■ **ACTIVITY**
Transcribe exactly the lines that fall between the one holding "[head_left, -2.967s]" and the one holding "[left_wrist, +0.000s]", inclusive, from the entries below.

Items from a data source:
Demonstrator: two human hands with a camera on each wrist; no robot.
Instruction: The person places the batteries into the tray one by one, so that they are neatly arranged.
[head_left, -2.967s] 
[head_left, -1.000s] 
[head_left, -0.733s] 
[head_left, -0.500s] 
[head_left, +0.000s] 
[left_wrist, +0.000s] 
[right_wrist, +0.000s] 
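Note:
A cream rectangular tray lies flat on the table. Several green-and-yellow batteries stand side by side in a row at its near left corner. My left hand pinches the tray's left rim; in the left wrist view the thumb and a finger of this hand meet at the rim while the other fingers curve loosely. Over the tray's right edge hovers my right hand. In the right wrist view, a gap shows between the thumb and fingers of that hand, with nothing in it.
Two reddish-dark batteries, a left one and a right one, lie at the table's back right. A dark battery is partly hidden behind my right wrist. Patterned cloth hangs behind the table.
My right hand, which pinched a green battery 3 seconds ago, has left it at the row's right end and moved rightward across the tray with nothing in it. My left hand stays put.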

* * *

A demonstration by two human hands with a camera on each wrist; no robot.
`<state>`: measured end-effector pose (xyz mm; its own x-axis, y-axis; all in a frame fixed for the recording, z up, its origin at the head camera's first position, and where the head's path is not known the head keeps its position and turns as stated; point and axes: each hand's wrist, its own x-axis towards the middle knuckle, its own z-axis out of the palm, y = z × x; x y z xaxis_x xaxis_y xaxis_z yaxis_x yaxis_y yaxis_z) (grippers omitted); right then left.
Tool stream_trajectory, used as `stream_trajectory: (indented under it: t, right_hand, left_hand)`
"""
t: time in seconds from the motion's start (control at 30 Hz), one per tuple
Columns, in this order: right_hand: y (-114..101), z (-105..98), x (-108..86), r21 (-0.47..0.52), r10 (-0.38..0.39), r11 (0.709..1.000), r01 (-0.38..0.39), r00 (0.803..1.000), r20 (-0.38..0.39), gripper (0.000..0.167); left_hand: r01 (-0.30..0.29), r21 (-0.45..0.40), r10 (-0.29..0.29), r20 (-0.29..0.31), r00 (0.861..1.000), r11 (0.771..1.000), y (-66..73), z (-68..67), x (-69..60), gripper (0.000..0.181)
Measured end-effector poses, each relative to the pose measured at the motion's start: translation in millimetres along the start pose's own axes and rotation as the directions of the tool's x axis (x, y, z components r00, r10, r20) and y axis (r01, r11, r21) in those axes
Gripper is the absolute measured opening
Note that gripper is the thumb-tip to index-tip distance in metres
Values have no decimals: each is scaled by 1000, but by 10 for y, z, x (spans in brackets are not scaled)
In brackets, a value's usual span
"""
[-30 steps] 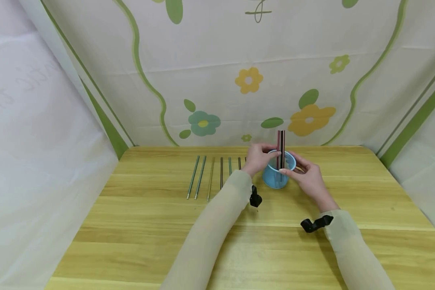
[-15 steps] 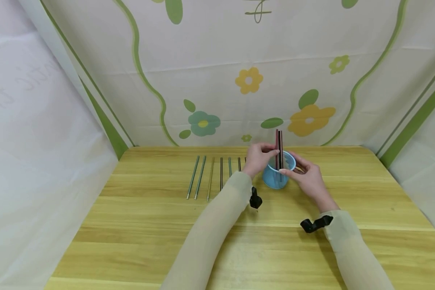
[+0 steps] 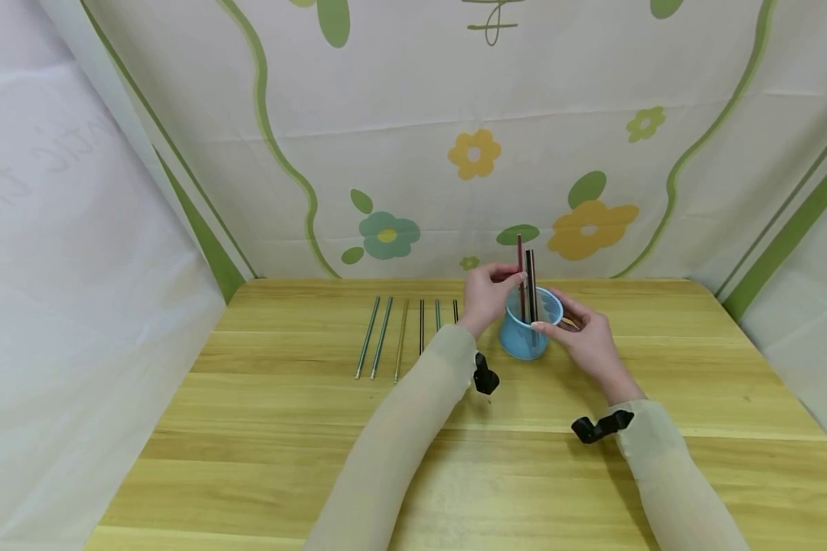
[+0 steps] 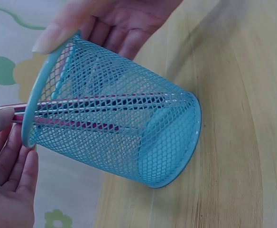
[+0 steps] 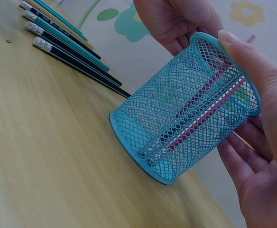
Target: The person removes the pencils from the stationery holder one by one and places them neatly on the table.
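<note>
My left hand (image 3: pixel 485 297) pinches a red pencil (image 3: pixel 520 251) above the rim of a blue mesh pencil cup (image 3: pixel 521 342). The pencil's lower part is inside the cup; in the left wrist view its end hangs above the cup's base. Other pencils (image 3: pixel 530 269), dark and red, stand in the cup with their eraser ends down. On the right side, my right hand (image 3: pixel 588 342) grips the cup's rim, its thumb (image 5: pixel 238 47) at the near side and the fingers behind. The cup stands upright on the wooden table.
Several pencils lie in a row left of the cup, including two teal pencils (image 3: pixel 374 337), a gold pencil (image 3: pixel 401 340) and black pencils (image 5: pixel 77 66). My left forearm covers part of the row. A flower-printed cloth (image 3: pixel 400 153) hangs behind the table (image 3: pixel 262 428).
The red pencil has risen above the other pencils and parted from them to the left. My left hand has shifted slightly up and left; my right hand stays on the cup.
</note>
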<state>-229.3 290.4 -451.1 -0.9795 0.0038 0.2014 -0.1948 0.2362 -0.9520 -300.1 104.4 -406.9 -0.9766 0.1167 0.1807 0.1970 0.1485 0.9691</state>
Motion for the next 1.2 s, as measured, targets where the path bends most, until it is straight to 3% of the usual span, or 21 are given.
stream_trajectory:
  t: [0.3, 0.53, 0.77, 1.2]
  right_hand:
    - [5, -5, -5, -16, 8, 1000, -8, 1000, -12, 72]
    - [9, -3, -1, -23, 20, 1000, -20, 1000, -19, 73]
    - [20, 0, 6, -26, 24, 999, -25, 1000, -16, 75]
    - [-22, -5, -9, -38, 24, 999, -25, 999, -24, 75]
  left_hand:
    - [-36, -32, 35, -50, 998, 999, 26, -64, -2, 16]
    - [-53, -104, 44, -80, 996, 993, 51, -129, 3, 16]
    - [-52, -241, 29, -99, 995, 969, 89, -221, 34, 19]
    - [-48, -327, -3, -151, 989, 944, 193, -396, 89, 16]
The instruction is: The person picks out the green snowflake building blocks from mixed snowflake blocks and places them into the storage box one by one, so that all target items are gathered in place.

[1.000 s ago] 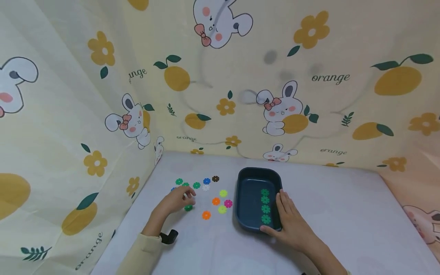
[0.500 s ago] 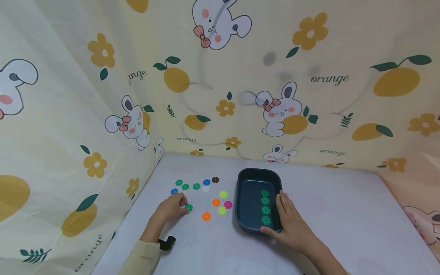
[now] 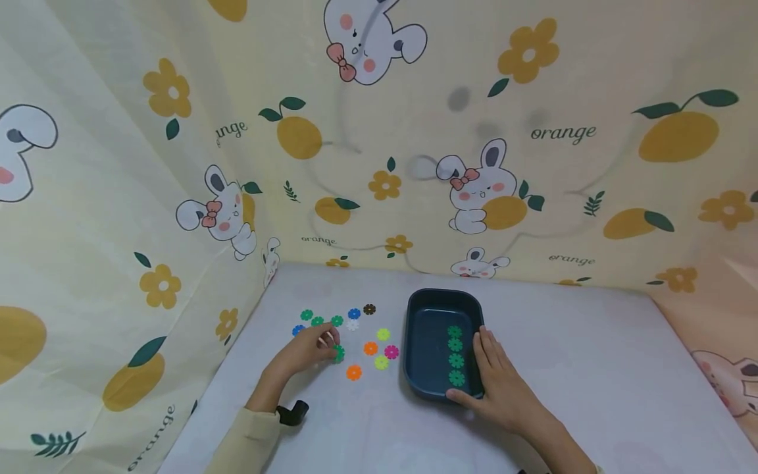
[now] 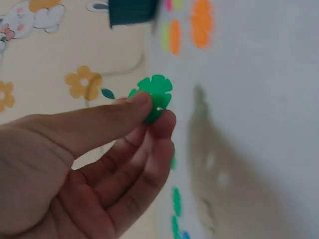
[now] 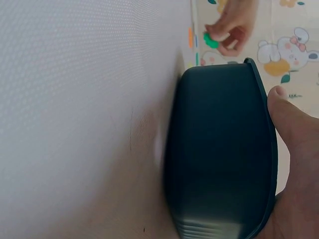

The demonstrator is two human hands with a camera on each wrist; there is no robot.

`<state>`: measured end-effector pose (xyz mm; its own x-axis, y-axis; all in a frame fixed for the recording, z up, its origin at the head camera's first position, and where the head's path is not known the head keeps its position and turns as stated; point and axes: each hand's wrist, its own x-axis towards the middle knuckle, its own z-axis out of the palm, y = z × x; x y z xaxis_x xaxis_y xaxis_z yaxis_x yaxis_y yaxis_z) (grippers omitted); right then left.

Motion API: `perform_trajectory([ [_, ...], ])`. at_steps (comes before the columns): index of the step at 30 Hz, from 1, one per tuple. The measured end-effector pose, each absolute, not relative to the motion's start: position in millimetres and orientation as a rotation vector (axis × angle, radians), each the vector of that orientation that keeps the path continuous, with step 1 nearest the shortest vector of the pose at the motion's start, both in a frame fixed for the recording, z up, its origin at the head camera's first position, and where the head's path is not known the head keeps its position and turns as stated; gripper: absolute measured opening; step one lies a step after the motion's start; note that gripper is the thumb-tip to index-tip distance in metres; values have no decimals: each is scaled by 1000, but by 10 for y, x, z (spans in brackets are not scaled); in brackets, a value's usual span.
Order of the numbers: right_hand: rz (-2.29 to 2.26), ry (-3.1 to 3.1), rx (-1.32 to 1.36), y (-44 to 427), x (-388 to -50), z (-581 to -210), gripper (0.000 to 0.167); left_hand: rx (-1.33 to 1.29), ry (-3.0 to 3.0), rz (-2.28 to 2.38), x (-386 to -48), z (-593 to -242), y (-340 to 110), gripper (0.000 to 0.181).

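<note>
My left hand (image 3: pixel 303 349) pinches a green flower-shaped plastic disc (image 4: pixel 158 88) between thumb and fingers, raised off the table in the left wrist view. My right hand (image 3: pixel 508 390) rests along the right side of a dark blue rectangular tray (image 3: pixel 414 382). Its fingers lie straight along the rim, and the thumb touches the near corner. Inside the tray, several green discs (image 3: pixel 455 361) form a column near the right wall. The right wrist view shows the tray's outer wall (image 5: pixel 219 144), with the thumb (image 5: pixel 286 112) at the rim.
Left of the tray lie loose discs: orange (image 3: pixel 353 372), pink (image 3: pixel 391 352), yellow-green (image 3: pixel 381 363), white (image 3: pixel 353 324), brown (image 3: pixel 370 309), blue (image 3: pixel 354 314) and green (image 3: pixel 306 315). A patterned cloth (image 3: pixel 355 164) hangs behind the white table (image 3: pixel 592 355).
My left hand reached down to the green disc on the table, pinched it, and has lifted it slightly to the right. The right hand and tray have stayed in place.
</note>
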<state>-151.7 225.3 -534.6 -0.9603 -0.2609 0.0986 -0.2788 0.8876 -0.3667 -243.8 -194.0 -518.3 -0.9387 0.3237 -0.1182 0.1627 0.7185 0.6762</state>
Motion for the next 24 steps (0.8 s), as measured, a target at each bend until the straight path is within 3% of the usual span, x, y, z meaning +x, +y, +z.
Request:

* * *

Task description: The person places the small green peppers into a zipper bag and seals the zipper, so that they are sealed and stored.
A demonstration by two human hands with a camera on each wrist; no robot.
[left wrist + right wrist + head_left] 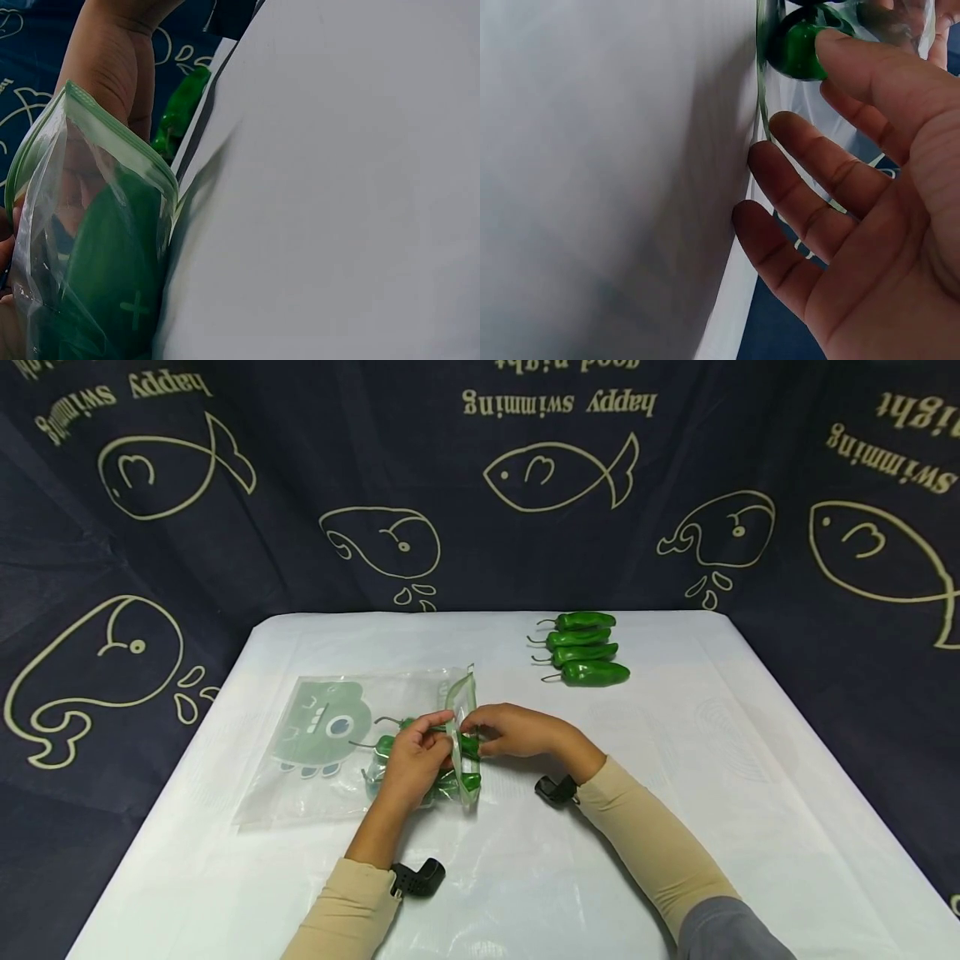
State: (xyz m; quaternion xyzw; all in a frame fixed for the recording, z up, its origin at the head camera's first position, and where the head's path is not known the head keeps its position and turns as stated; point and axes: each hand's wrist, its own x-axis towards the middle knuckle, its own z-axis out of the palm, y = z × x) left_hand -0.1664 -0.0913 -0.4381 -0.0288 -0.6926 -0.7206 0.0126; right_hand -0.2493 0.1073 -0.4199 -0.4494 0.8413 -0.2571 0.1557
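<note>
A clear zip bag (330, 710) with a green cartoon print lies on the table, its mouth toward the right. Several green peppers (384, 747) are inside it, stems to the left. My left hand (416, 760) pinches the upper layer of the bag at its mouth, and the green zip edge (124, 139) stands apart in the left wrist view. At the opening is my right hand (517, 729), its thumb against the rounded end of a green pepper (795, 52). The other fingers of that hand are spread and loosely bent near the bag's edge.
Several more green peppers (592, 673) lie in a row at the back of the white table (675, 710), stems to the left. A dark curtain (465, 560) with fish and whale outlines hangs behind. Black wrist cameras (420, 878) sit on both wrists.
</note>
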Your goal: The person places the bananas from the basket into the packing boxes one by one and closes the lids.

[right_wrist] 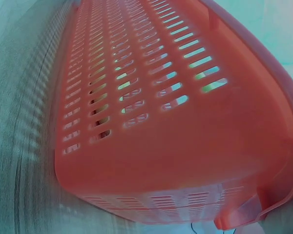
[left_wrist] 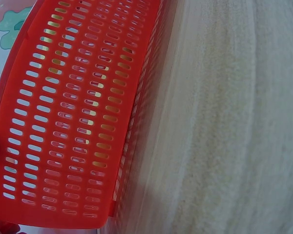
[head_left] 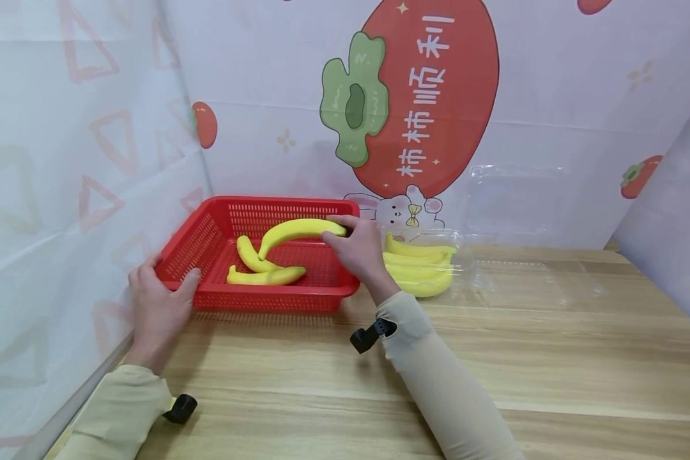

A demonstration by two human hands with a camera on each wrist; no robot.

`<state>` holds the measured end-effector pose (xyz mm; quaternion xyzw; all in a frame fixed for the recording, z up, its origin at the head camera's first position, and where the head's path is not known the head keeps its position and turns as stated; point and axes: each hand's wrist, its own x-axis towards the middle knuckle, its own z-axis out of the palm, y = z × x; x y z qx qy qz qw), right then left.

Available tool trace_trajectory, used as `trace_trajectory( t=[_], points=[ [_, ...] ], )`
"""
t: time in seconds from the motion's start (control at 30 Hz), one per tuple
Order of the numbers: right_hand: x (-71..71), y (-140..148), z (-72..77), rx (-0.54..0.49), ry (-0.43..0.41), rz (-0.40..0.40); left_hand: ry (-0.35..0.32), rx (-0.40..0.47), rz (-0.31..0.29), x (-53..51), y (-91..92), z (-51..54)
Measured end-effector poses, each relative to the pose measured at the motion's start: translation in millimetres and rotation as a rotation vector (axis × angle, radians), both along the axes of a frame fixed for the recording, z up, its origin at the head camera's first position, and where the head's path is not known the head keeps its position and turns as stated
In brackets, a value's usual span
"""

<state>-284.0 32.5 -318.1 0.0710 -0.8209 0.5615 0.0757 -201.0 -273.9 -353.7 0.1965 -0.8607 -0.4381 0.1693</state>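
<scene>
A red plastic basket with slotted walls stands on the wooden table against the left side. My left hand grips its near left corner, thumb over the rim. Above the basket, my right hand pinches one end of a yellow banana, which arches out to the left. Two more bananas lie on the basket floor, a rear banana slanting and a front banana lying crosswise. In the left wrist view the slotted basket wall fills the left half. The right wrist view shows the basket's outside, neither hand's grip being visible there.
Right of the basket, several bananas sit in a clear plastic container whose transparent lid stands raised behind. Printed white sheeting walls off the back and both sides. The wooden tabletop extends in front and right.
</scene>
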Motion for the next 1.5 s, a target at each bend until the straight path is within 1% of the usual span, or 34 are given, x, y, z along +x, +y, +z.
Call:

■ **EXERCISE RESULT**
[head_left, -2.967s] 
[head_left, -1.000s] 
[head_left, -0.733s] 
[head_left, -0.500s] 
[head_left, +0.000s] 
[left_wrist, +0.000s] 

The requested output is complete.